For instance, with COVID-19 disrupting the pharmaceutical industry in 2020, large payments to certain third parties will stick out like a sore thumb as a result of a likely lower volume of those payments being made across the industry. Similarly, most events since March 2020 have been virtual (if they have occurred at all), which has changed the costs associated with them. Thus, disproportionately large marketing expenditures are likely to raise eyebrows. A data-driven compliance program will catch these problems before the data is made public.
Compliance departments at pharmaceutical companies are well aware that engagements with third parties carry risk.
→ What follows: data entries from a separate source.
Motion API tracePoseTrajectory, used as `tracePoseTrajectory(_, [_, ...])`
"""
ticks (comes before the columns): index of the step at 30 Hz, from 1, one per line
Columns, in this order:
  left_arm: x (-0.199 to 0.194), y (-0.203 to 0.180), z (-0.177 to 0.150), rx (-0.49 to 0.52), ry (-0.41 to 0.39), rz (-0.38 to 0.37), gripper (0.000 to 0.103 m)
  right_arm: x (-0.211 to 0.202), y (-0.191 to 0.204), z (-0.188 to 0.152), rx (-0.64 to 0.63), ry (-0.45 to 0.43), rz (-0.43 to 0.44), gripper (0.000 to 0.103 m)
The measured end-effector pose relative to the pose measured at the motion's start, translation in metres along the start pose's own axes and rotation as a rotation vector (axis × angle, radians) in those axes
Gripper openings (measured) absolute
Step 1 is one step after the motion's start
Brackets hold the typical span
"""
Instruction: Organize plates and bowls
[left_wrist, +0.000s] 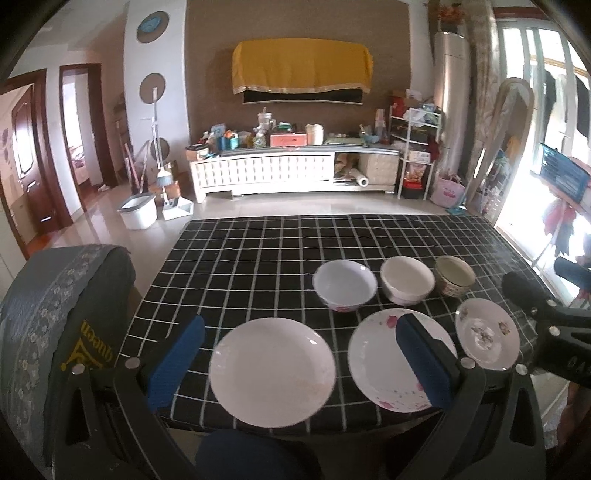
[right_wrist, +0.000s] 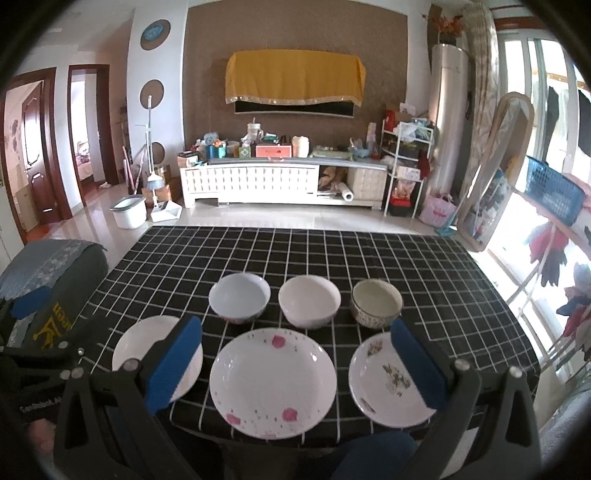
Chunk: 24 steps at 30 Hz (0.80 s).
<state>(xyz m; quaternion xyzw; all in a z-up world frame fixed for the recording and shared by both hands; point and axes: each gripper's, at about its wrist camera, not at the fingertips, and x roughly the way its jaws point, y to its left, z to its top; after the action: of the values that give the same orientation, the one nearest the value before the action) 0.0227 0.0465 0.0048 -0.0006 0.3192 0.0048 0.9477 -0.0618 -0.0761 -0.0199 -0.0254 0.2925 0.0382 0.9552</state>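
Three plates (right_wrist: 272, 382) and three bowls (right_wrist: 309, 305) are laid in separate rows – nothing stacked – while the left gripper (left_wrist: 301, 363) and right gripper (right_wrist: 295, 363) are held above, jaws spread wide and empty, presumably for a first pick.

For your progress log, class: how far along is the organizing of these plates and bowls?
Nothing looks stacked yet. Three plates, plain white plate, pink-flowered plate, small patterned plate, lie singly in front; three bowls stand apart behind. In hand: nothing; left gripper and right gripper are open, empty. All the grouping remains.
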Motion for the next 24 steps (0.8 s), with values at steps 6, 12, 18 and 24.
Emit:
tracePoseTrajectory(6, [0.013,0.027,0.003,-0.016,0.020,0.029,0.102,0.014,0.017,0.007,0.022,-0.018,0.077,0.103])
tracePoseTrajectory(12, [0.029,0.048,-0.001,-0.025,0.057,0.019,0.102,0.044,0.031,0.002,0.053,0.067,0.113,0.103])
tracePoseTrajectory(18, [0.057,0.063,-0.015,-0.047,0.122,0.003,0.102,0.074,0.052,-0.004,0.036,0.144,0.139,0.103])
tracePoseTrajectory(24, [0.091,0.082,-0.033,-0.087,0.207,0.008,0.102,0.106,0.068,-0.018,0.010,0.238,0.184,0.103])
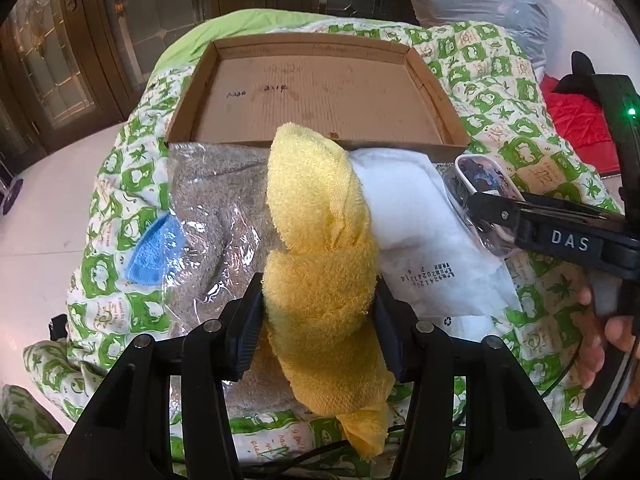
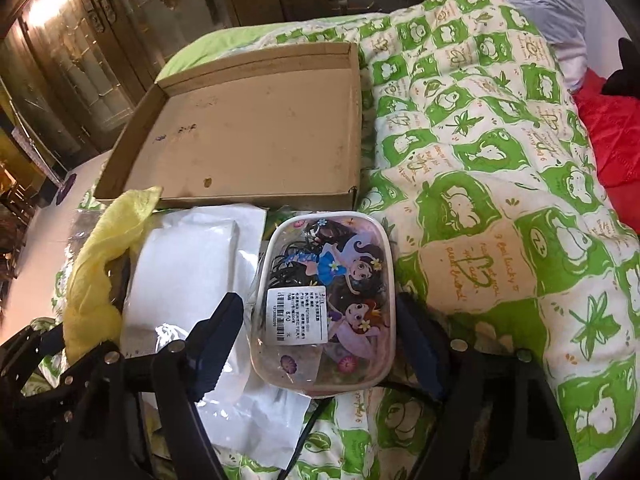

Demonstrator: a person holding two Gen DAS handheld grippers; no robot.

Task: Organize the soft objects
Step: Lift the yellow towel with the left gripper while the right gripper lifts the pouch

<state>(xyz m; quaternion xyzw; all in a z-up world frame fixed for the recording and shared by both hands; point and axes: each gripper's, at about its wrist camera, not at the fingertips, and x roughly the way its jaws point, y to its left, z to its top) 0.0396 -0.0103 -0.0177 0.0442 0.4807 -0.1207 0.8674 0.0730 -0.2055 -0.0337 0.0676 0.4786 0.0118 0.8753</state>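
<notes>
left gripper [image 1: 320, 304]: lower centre of the left wrist view, pads pressed into both sides of the yellow towel [image 1: 316, 232]. the towel is a twisted terry roll, standing up out of the jaws toward mid-frame, with a loose tail hanging below. it looks light, limp and squashy; it gives under the pads and is unlikely to slip, but the ends will flop. the waist of the twist is the sensible hold.

right gripper [image 2: 316, 340]: lower centre of the right wrist view, fingers spread to either side of the cartoon pouch [image 2: 324, 300]. whether the pads are already pressing on it i cannot tell. the pouch has glossy clear plastic with white piping and dark bits inside, so it is probably slick and semi-soft. best taken across its short width, on the piped edges.

white packet [image 2: 180, 272]: left of the pouch, a soft pad in a plastic sleeve.

grey bagged towel [image 1: 212, 216]: left of centre, crinkly film, with a blue cloth [image 1: 152, 248] beside it.

cardboard tray [image 1: 432, 80]: upper centre, nothing in it, on the green patterned quilt [image 2: 480, 200].
</notes>
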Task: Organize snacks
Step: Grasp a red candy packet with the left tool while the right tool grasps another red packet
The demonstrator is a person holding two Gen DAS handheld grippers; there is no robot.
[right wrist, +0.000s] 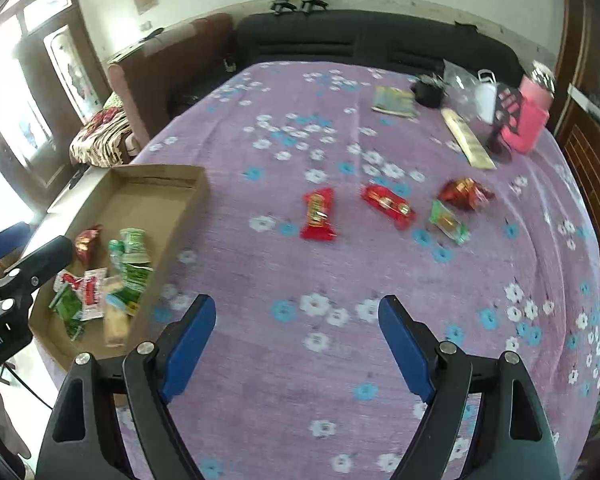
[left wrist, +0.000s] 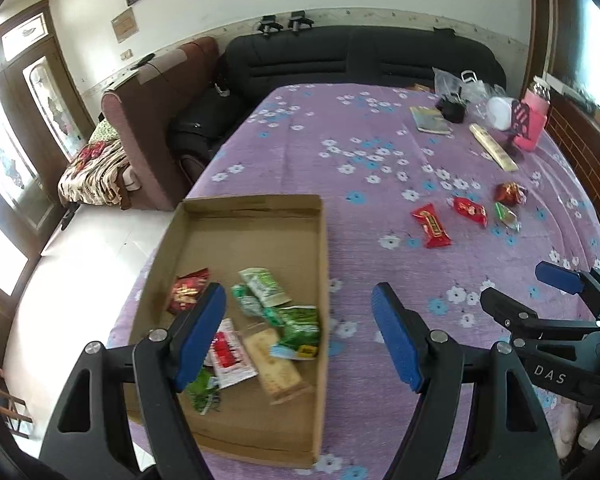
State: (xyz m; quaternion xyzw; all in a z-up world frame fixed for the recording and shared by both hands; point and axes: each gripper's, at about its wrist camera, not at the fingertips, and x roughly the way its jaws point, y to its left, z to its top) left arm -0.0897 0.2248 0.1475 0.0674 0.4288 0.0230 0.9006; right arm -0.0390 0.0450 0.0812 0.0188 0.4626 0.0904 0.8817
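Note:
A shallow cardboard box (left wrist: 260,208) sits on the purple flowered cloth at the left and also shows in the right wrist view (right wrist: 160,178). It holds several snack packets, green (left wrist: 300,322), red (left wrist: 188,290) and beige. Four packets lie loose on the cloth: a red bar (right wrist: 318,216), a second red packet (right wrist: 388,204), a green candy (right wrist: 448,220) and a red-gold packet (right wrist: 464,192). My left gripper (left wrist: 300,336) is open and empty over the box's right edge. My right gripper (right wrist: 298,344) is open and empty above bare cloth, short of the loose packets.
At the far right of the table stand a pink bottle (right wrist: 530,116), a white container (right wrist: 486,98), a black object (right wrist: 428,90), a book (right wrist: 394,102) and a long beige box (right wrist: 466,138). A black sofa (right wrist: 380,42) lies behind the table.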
From the U.S. Anti-Kickback Statute and Foreign Corrupt Practices Act to the U.K. Bribery Act to France’s Sapin II law, a number of laws subject companies to harsh penalties when regulators determine that their transactions with third parties were not legitimate or conducted at arm’s length. Data-driven compliance programs can verify the legitimacy of third-party relationships and transactions, thus mitigating the risk associated with them, by helping companies understand who they do business with, ensuring those third parties did the work they were contracted to do, and verifying they were paid fair market value for it.
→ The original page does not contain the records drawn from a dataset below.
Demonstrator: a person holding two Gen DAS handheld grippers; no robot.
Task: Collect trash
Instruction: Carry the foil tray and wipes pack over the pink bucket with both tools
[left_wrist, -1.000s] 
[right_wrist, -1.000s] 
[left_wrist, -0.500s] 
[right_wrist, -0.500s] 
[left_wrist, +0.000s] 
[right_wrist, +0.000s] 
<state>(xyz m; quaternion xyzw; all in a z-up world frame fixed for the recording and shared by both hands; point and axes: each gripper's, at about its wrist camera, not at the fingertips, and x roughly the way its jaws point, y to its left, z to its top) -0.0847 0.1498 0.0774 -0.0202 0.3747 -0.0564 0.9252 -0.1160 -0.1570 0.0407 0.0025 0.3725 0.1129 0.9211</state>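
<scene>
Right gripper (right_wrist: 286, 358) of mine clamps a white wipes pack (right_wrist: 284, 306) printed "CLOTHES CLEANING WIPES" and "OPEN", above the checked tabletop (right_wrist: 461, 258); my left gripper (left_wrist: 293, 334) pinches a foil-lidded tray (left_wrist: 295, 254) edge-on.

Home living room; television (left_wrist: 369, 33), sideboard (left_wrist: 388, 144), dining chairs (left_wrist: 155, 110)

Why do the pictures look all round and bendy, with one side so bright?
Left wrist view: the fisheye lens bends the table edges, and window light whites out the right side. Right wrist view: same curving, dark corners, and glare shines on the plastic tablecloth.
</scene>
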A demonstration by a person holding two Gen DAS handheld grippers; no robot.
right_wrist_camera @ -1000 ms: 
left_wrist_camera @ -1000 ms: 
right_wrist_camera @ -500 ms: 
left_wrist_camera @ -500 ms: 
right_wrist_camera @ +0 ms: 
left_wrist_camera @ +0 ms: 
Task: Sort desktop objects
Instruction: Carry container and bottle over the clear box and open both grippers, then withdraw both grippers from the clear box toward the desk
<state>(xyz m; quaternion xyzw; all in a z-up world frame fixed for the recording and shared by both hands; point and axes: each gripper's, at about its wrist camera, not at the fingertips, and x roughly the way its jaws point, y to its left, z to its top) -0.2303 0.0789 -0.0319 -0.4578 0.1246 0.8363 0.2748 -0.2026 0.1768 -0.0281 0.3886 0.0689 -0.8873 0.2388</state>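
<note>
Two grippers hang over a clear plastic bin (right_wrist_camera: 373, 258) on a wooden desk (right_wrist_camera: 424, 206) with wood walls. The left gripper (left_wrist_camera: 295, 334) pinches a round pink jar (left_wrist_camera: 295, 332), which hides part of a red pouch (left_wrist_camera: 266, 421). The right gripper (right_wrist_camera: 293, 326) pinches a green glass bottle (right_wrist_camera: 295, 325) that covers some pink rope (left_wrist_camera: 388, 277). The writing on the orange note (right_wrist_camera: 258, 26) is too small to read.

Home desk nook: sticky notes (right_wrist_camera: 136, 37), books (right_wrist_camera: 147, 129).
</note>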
For example, automated background checks can be prerequisites before payments to third parties are made. Processes can verify contracts are signed, work product is captured, and payments match the agreed-upon fee. Fair market value can be automatically determined and compared to the prices a company will pay for particular products or services to ensure those payments are above board. And centralized databases of global compliance laws can keep salespeople abreast of their compliance responsibilities based on the countries in which clients and prospects are based.
Through its revised guidance, the DOJ has given pharmaceutical companies a blueprint for how to build an effective compliance program, which, among other benefits, will serve as a mitigating factor should the DOJ ever investigate them for wrongdoing. The DOJ now expects compliance departments to have resources that give them direct or indirect access to data so that they can timely monitor, test, and analyze policies, controls, and transactions.
Pharmaceutical executives must understand that the DOJ’s guidance codifies an evolution in corporate compliance. Government regulators want companies to create compliance programs that provide a 360-degree view, through data, of those companies’ compliance efforts. The good news is that such programs reduce the risk that a company employing them will run afoul of the law—and suffer the loss of profits, revenues and reputation that comes with accusations of wrongdoing.
As data-driven compliance programs become the baseline in the pharmaceutical industry, pharmaceutical companies must be sure they are collecting the right data from the right places and housing that data in the right kind of depository to allow for real-time risk management, review and analysis. For those pharmaceutical companies that have not already embraced a data-driven approach to compliance, the DOJ’s recent guidance just transformed that approach from “nice to have” to “need to have.”
Michael O’Connor and Isha Arora are the Vice President of Compliance Technology and Director of Compliance Technology, respectively, for Porzio Life Sciences.